Less homophobic, well, I don't know yet about Elementary, but Holmes and Watson are not portrayed as openly gay in any adaptation I've seen. You cannot 'straighten up' something that does not contain a gay storyline to begin with! (We don't even know whether or not they are going to put Lady Doctor Watson and Sherlock in a romantic pairing.)

I am all in for Lady Dr Watson/Sherlock True Love if they do it well, and I am in for just friendship. Romance is awesome. Friendships, also awesome.  

I've also seen it suggested that Watson had to be cast as a woman because American audiences wouldn't be comfortable with gay subtext.  I think that anyone who has seen the Sherlock Holmes films with Robert Downey Jr. and watched more than an episode or two of House will agree that American audiences appear to be fine with gay subtext and Sherlock (in fact, see above point regarding bromances).  Both the TV show and the movie are wildly popular successes.  I think the creators of this show wanted to do a new thing -- not had to, but wanted to.  And that's fine.

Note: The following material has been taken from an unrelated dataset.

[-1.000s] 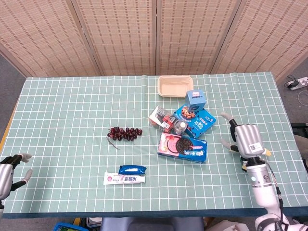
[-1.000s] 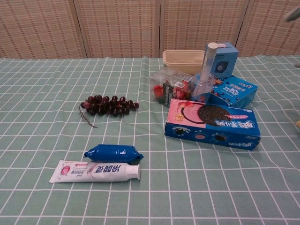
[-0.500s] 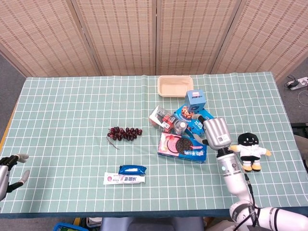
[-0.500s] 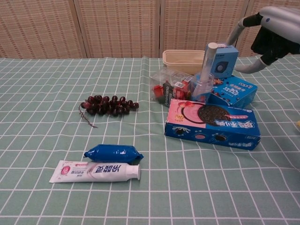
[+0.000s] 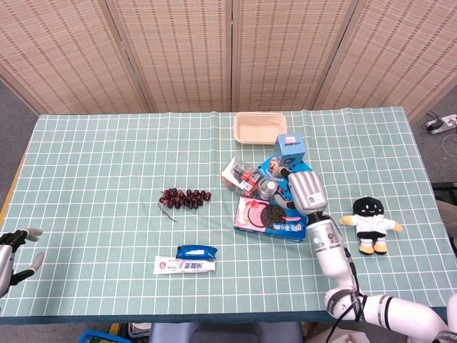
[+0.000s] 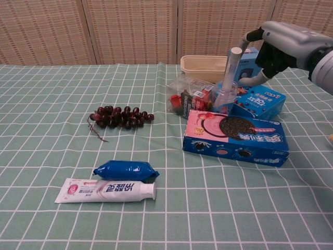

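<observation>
The right hand [image 6: 273, 49] hangs above the blue boxes, near the top of the tall bottle [image 6: 227, 83], with its fingers apart and nothing in them. The bottle stands upright between the cookie box [image 6: 237, 137] in front and the small blue box [image 6: 250, 65] behind. The left hand [image 5: 13, 250] is at the table's left edge, well apart from everything, fingers spread and empty. A plush toy [image 5: 370, 223] lies to the right of the cookie box.

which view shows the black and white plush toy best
The head view: the black and white plush toy lies whole on the green checked tablecloth, beside the right arm. The chest view shows at most a sliver at its right edge.
</observation>
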Motion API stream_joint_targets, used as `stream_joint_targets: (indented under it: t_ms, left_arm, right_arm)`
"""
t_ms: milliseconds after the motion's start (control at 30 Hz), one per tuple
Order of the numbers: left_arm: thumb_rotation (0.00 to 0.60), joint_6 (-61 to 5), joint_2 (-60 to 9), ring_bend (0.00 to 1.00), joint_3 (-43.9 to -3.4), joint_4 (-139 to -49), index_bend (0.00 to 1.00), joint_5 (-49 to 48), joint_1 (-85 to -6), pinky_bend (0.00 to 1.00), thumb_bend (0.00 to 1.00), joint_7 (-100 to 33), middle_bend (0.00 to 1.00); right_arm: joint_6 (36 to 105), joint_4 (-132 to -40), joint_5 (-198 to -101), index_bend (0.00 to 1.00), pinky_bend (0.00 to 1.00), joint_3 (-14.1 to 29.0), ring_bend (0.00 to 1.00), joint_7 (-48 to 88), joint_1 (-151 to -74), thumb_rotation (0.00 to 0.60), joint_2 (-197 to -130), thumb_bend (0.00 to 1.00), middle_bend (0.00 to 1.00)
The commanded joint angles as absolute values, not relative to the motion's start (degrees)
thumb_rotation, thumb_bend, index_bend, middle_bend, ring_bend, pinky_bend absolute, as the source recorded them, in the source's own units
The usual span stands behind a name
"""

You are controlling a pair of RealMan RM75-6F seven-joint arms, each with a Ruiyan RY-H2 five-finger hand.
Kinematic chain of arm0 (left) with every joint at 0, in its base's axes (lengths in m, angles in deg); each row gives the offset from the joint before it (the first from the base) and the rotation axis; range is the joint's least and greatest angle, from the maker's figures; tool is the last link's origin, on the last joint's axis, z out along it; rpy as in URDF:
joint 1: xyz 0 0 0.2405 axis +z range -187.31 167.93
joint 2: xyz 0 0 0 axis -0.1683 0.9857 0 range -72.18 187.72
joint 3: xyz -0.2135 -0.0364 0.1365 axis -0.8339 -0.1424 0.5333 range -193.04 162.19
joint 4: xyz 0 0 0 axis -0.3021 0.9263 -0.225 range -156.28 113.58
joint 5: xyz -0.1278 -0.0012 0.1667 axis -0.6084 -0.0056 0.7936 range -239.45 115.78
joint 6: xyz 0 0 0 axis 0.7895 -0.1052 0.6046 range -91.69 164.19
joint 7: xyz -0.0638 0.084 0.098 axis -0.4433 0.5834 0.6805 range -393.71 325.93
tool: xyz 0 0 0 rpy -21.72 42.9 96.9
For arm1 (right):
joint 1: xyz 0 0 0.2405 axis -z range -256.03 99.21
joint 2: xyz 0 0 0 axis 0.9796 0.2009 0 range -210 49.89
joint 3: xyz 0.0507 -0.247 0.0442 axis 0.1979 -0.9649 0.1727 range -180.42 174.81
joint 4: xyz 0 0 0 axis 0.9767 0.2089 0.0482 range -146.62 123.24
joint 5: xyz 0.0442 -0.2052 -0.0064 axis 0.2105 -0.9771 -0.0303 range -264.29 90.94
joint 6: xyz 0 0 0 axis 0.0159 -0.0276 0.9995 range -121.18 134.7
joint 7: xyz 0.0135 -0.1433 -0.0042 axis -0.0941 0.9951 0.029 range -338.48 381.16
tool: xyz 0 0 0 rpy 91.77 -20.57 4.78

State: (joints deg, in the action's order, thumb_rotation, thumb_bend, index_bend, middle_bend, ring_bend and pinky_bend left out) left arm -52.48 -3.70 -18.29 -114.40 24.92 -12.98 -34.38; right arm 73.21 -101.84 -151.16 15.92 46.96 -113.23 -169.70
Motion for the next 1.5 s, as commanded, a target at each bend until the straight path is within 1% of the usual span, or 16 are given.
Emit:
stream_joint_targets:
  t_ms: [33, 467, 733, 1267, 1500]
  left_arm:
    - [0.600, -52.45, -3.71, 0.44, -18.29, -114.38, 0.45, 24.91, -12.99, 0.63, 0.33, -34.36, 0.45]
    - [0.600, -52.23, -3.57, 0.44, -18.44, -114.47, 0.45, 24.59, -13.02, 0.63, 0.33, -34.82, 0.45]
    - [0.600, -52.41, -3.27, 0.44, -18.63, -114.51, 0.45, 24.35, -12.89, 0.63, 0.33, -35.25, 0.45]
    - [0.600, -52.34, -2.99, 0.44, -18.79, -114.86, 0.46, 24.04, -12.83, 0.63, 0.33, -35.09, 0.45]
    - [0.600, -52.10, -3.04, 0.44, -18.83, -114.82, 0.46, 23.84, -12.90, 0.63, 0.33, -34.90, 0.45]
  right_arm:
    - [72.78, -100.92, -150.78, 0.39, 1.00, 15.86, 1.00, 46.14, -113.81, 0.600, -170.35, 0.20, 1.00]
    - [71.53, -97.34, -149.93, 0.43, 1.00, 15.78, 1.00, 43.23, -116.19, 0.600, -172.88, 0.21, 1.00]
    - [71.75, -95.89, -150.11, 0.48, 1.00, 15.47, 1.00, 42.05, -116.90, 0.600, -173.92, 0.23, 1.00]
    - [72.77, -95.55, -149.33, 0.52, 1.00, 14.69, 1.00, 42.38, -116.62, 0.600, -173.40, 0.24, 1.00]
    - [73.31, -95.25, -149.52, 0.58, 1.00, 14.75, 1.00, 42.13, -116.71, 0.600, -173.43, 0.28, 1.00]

Gay subtext fine with audiences, who can enjoy it or not notice it... gay text happens less.

I would be all in for gay Sherlock/Watson (guys or girls) too! I haven't at any point got it in a movie or a TV show, but I am all in. I own and have read A STUDY IN LAVENDER, a book of short stories where Arthur Conan Doyle's characters are gay. (I recommend it highly.) 

I would be all in for girl Sherlock and boy Watson. I would be all in for girl Sherlock and boy Watson.

All those things would be great things to do, but this thing they have done is a great thing to do, too. And I am all in for the girl Watson we have, and I think it's especially cool she's a lady of colour. 

I actually saw pictures of the three Watsons, with a note saying 'One of these things is not like the other.'

One of these things is not like the others? And a good thing too.

To summarise again my Rule For Adaptation: All things new again. Don't do the same thing over and over, do something new with the material... and do it well.

A show with a girl Watson automatically being regarded as going to be worse than a show with a boy Watson... is very close to saying that girls are not as good as boys.

Is Elementary going to be good? I don't know. Maybe not! But something I do know... I'm going to watch it.